Nach 29 Jahren zurückgemeldet

Die 94. Sechstagefahrt in Portugal hat aus lokaler Sicht viele gute Resultate mit sich gebracht. Dabei überzeugte auch ein Oldie aus Zschopau, der seine MZ-Maschine nach langer Pause aufs Podest steuerte.

Portimao/Zschopau.

Die Zeiten, als Uwe Weber der Konkurrenz im Gelände davonfuhr, sind eigentlich längst vorbei. Die große Ära des MZ-Piloten aus Zschopau begann 1982, als er Mitglied der siegreichen Silbervasen-Mannschaft bei den Six Days in der Tschechoslowakei war, und dauerte bis in die 1990er-Jahre. So glänzte der Weltmeister von 1987 bei den Six Days 1991 noch einmal mit der Trophy-Mannschaft, die Silber gewann. Nach weiteren nationalen Erfolgen ließ Weber dann seine Karriere ausklingen - ohne aber den Sport ganz aus den Augen zu verlieren. Hin und wieder steigt der Zschopauer immer noch in den Sattel. So wie jetzt in Portugal, wo Weber an seine erfolgreichen Six-Days-Zeiten anknüpfte.

Möglich wurde das beeindruckende Comeback durch die Vintage-Trophy, die vor wenigen Jahren ins Programm der Sechstagefahrt (ISDE) aufgenommen wurde. Dank dieses Wettbewerbs können Fahrer auf ihren betagten Oldtimer-Maschinen drei statt der für die Elite üblichen sechs Tage an diesem Saisonhöhepunkt teilnehmen. Bei der letzten Auflage in Chile siegte Deutschland mit Jens Bossdorf, Sven Roth und dem Lengefelder Jens Oestreich. Zwei von ihnen waren auch jetzt in Portugal wieder dabei und durften gemeinsam mit Weber jubeln.

Der 57-Jährige, der nun in Hohndorf wohnt, feierte im Feld der 123 Vintage-Trophy-Starter nicht nur selbst eine starke Rückkehr. Er verhalf auch MZ zu einem tollen Comeback. Erstmals seit 29 Jahren war die Marke aus Zschopau wieder bei einer Sechstagefahrt vertreten. Zuletzt waren bei der 65. Auflage 1990 in Schweden Jens Grüner, Frank Lohse und Mike Sydow in der Trophy-Mannschaft auf MZ unterwegs gewesen. Zusammen mit den Simson-Fahrern Thomas Bieberbach, Danilo Pörschke sprang damals der 6. Platz heraus. Dann war die Geschichte der ostdeutschen Trophy-Mannschaft, die sieben Mal den Titel an sich reißen konnte, vorerst vorbei. Nun fuhr Weber mit seiner MZ wieder aufs Podest.
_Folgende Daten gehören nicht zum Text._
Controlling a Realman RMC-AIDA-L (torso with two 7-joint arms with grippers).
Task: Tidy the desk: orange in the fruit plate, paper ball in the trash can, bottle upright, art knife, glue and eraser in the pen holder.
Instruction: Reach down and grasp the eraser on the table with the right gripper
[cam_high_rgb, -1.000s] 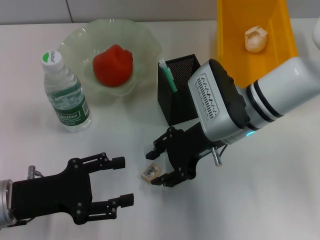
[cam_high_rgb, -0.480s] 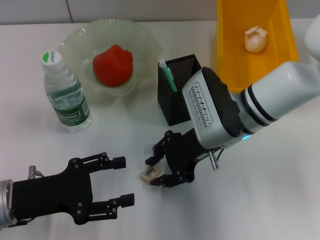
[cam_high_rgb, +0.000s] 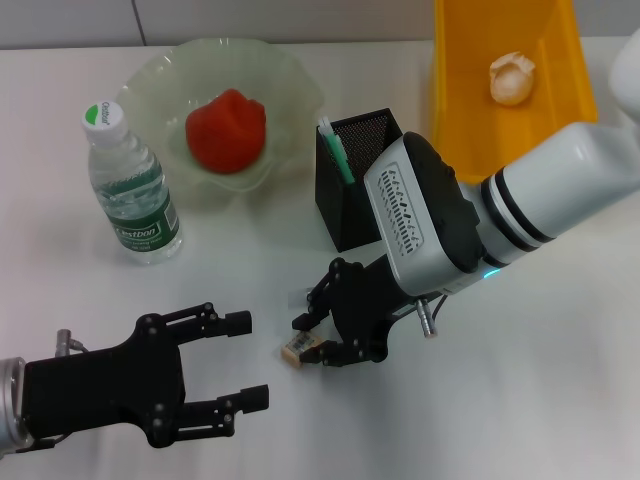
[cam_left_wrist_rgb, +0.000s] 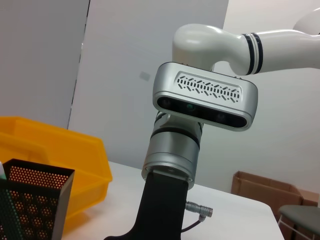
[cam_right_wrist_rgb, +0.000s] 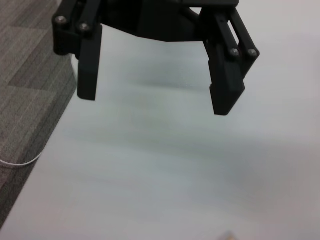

In der Vintage-Trophy belegte er gemeinsam mit Jens Oestreich und Johannes Steinel hinter den Italienern Platz 2. Und auch mit dem Vintage-Veterans-Trophy-Team, zu dem außerdem Johannes Steinel und Jens Bossdorf gehörten, wurde Uwe Weber Vizemeister. Neben MZ waren 32 weitere Oldtimer-Fabrikate, darunter Maico, Moto Guzzi, Zündapp, Bultaco oder Morini vertreten.

In der Trophy, deren Titel an die USA ging, wurden Robert Riedel, Björn Feldt, Edward Hübner und Angus Heidecke, hinter den erfolgsverwöhnten Franzosen Siebte. Das deutsche Junior-Trophy-Team platzte aufgrund des Ausfalls von Mike Kunzelmann bereits am ersten Tag und wurde damit auf dem letzten Platz zurückgereicht. Besser lief es für die Damen, die schon beim Heimspiel 2012 in Sachsen als Vize-Weltmeister überzeugten. Nun gelang es Selina Schittenhelm aus Urbach (Baden-Württemberg), Anne Borchers aus Leps (Sachsen-Anhalt) und Maria Franke aus Zeitz (Sachsen-Anhalt), diesen Erfolg zu wiederholen. Das Trio musste bei der 94. Sechstagefahrt, die am Samstag im portugiesischen Portimao endete, nur den USA den Vortritt lassen. Auch dieser Erfolg sorgte in Zschopau für Jubel, denn Maria Franke fährt für das Team von Harald Sturm. Die KTM-Pilotin, die gerade ihren 28. Geburtstag feierte, war nicht nur schnellste Deutsche, sondern sicherte sich auch den Gesamtsieg in der Damenwertung. Und das, obwohl sie im Sommer 2018 Mutter geworden war und sich eine Auszeit genommen hatte.